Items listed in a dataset
━━━

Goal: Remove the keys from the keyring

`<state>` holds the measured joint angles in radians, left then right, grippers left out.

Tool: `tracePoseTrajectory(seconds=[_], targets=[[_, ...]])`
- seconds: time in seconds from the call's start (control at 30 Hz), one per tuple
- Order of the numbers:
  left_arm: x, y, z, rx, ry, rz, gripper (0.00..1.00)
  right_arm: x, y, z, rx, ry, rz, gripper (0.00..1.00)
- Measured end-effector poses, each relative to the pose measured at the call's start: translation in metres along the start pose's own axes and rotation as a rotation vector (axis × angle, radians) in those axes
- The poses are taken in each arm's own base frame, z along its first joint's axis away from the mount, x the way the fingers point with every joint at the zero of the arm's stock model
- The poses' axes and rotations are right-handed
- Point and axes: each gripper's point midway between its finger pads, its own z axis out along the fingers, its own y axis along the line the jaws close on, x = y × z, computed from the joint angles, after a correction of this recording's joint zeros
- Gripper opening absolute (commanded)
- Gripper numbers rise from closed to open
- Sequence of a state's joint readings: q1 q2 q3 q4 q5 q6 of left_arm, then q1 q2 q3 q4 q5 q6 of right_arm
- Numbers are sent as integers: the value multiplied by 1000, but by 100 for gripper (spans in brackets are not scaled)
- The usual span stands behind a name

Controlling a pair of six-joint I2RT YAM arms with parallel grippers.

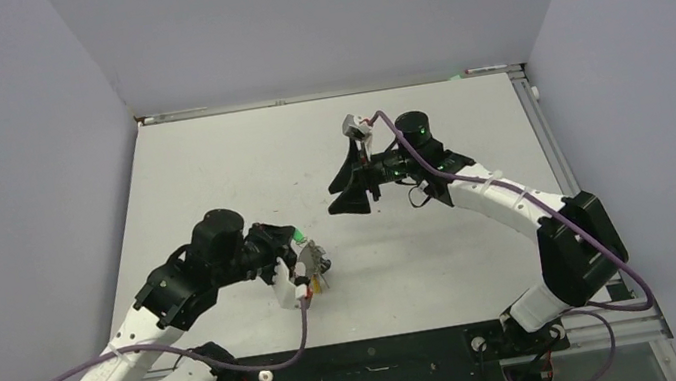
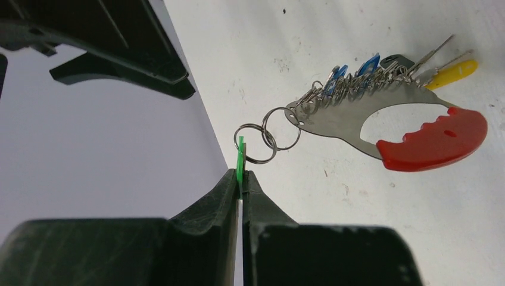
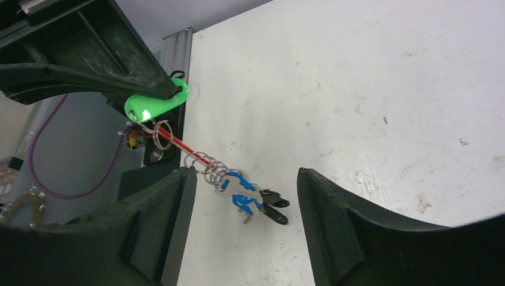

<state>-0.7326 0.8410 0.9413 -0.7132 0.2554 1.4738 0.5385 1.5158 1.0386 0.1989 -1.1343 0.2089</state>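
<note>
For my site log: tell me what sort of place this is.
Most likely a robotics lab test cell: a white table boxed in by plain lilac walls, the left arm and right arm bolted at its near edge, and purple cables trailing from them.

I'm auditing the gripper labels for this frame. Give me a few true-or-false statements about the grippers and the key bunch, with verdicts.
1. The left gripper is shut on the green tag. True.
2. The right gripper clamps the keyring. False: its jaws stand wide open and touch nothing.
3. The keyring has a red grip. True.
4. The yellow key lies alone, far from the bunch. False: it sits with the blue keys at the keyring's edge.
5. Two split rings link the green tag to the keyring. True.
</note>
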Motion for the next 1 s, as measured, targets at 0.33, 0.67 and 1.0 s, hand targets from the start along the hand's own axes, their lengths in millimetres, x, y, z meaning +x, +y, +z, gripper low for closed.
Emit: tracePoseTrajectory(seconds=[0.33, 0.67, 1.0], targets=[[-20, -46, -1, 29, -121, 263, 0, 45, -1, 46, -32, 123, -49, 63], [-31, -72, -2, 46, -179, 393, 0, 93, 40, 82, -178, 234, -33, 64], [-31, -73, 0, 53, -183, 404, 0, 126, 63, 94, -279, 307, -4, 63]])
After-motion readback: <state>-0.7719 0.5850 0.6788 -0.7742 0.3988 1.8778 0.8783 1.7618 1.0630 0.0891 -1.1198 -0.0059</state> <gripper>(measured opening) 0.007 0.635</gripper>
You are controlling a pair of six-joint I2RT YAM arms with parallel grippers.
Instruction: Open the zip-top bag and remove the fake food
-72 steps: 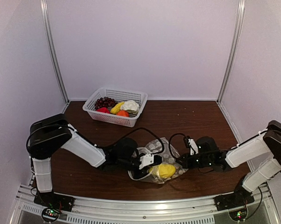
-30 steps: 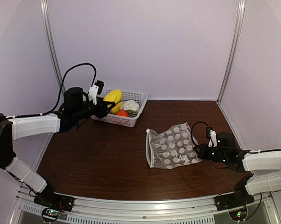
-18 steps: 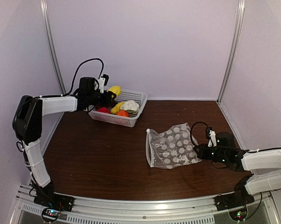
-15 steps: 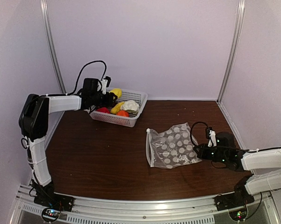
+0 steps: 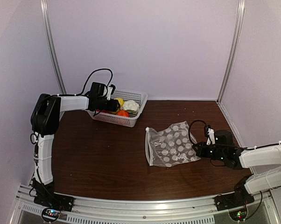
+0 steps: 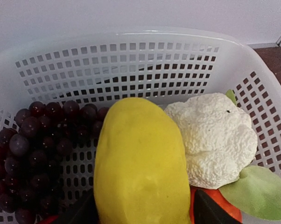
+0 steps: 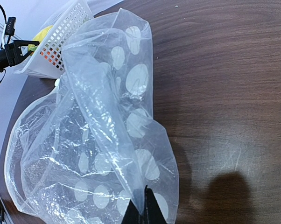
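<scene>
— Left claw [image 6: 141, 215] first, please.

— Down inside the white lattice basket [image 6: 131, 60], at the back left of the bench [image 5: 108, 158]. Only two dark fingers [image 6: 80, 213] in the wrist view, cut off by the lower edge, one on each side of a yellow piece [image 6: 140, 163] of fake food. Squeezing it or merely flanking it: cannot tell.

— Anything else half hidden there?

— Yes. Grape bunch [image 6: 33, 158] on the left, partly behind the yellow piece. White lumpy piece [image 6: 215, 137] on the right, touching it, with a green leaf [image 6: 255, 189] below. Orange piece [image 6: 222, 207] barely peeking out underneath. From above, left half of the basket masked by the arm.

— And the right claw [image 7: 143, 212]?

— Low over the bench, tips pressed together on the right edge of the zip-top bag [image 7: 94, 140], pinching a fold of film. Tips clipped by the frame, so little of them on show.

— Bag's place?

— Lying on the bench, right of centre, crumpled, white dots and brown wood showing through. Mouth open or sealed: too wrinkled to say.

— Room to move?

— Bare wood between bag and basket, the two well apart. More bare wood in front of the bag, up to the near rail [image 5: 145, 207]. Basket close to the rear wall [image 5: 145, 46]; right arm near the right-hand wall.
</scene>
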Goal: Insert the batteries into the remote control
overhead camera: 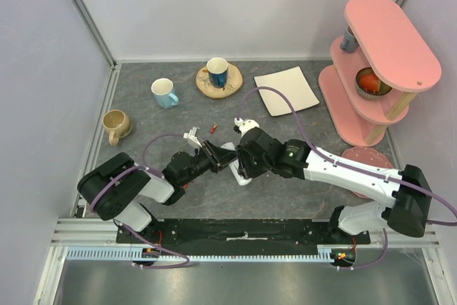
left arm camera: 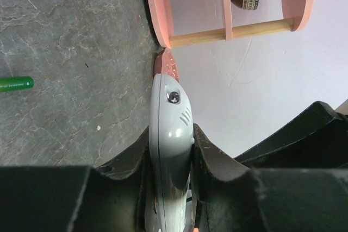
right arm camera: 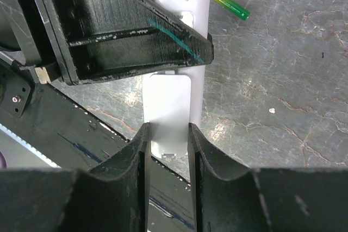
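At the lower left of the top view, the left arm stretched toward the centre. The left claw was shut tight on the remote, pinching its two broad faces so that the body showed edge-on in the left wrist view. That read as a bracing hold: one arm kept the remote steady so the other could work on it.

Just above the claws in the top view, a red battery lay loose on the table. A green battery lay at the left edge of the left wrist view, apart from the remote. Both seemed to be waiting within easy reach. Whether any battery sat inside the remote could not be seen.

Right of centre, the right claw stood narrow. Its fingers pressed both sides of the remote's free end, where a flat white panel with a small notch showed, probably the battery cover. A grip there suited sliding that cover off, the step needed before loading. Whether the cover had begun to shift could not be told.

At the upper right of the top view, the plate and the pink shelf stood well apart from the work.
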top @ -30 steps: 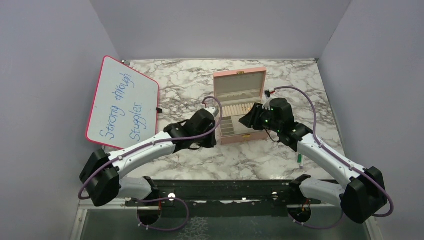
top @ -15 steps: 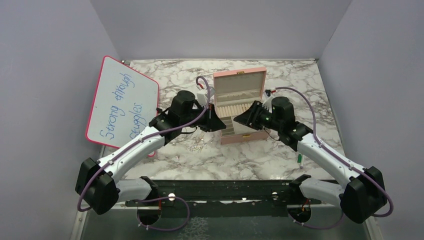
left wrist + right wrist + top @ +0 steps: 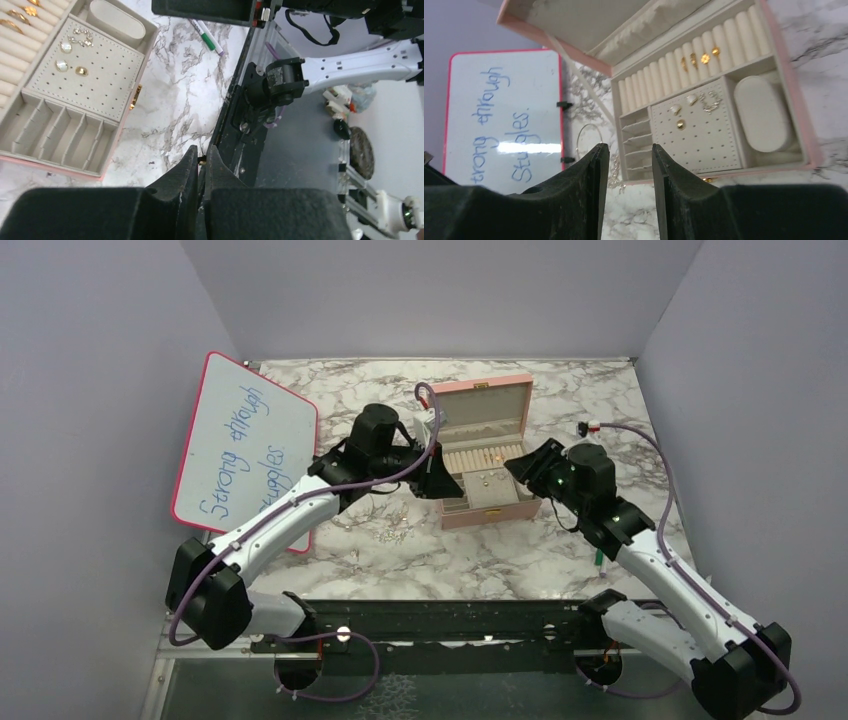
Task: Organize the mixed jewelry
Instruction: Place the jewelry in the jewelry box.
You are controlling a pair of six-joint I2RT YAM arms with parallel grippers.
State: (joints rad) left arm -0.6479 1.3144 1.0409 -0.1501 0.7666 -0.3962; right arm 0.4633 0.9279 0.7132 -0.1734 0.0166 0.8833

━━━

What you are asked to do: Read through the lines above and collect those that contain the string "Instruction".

Exercise response:
Instruction: Open the zip-top bag and remove the fake food
Instruction: Place the jewelry in the jewelry box.

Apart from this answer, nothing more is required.